Cardan Grilles, or grills of some type, have been suspected as taking a role in Voynich creation. Most famously, Dr. Gordon Rugg investigated the possibility, and discovered that the text could have been created with such a grill, and could contain gibberish. This caused a firestorm of objections in the Voynich community, and very unfairly in my opinion. Neither I, nor Mr. Rugg, knows or is declaring the Voynich to be gibberish… but if there is such possibility, it is only helpful to everyone when this is carefully investigated. No matter what the truth is, we have to be ready for it.

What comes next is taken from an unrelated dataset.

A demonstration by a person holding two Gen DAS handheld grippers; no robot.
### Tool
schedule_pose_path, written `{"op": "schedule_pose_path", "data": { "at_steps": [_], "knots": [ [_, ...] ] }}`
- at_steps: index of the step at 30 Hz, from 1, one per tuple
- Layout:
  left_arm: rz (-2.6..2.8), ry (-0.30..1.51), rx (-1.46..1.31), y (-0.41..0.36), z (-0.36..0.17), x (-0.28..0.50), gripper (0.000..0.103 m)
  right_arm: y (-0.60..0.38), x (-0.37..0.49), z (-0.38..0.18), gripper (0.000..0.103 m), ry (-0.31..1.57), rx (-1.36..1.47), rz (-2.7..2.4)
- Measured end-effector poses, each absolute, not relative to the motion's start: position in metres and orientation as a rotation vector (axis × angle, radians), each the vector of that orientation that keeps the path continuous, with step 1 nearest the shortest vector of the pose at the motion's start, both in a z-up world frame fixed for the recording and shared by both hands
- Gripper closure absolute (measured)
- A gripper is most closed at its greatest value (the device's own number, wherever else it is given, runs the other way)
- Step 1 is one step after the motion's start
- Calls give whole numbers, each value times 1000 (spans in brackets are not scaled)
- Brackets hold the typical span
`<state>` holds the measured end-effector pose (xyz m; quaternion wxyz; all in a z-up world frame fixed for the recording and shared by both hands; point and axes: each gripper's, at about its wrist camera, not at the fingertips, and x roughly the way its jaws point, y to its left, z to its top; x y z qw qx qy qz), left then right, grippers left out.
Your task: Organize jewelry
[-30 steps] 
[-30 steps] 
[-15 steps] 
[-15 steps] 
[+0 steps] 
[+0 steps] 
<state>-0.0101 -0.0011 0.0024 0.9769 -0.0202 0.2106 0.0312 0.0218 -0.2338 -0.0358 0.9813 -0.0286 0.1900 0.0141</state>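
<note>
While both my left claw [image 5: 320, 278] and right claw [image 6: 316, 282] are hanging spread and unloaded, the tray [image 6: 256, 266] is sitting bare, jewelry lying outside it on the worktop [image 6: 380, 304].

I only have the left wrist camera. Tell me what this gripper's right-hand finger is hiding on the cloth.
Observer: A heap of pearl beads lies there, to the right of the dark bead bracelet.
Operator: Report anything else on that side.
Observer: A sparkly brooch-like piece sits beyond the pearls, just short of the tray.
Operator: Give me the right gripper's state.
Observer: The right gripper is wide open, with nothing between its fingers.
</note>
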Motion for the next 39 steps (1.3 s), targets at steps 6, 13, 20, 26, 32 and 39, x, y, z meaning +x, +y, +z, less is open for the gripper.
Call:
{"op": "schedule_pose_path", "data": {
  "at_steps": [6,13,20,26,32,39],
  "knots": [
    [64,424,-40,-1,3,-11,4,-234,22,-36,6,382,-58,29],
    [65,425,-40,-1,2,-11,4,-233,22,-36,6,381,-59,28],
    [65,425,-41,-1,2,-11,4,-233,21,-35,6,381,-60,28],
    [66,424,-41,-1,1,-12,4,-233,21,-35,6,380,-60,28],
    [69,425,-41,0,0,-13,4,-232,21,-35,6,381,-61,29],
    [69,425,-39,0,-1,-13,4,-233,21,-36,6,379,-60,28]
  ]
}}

But this post is not about that controversy, exactly. It stems from my attempt to see if there would be a way to determine the original grill used… that is, the position of the cut-outs… by examining several pages of text created with it. The basic premise of the experiment is to determine the positions of hypothetical grill openings which would be necessary to pen a word in, then compare the positions of those openings across multiple pages. Where the openings would line up, one could assume a common grill opening. Of course this assumes several things, which in practice, may not have been done: That the same grill is used for all pages, and in the same orientation (not rotated or flipped). But perhaps if the concept is practical as I describe, there would be a way to encorporate such variables. The following is adapted from my webpage on this subject. For larger images, see the original page (recycling again! I’m all the rage…):

The first step was to mark out the positions of all words on the first six lines of two pages. If it seemed to be a workable method, I could then do entire pages. I made each box just large enough to allow for all of the characters in each word to fit, even if they went far beyond the word. To discriminate between the boxes for each page, I made one red and the other, blue. To be able to separate out the information I added and subtracted, I used additional layers in each image. Here is the first six lines of f104r:

f104r_with_grill_cropped
And here are the first six lines of f104v:

f104v_with_grill_cropped
And below are these two samples with the Voynich images removed:

f104r_grill_only_cropped

f104v_grill_only_cropped
On the blue (f104v) example, the words bent because of the folding of the page, causing their position to different than they were in reality… I excluded them for that reason, and traced lines where they had been. After getting my two word size/position examples, I merged them into one. I then moved one over the other, until I seemed to have the best alignment. Interestingly, the best match of all word sizes which were anywhere near their relative placements on both pages, was the first word:
grills_combined_cropped
The green rectangles are marking where the red and blue word rectangles aligned well enough to suggest a possible grille opening. I could then remove the red and blue, and I was left with the suggested grill openings:
common_placement_cropped
This is just an experiment to try the method, and look for improvements. I have no reason to believe that the Voynich was created with a grille, or that such a grille would be used without rotating (as it usually is, I understand), or used with words and not letters, or that an enciphered would even use the same grill on different pages. It is just an experiment to try out the method in it’s simplest form. In this form, all it would tell you the approximate common positions of words across multiple pages, and as such, where a hypothetical grill would have it’s holes. It would not, I don’t think, tell one whether a grill was used or not. Unless, of course, the same positions, and only those positions, repeated over some larger number of sample pages.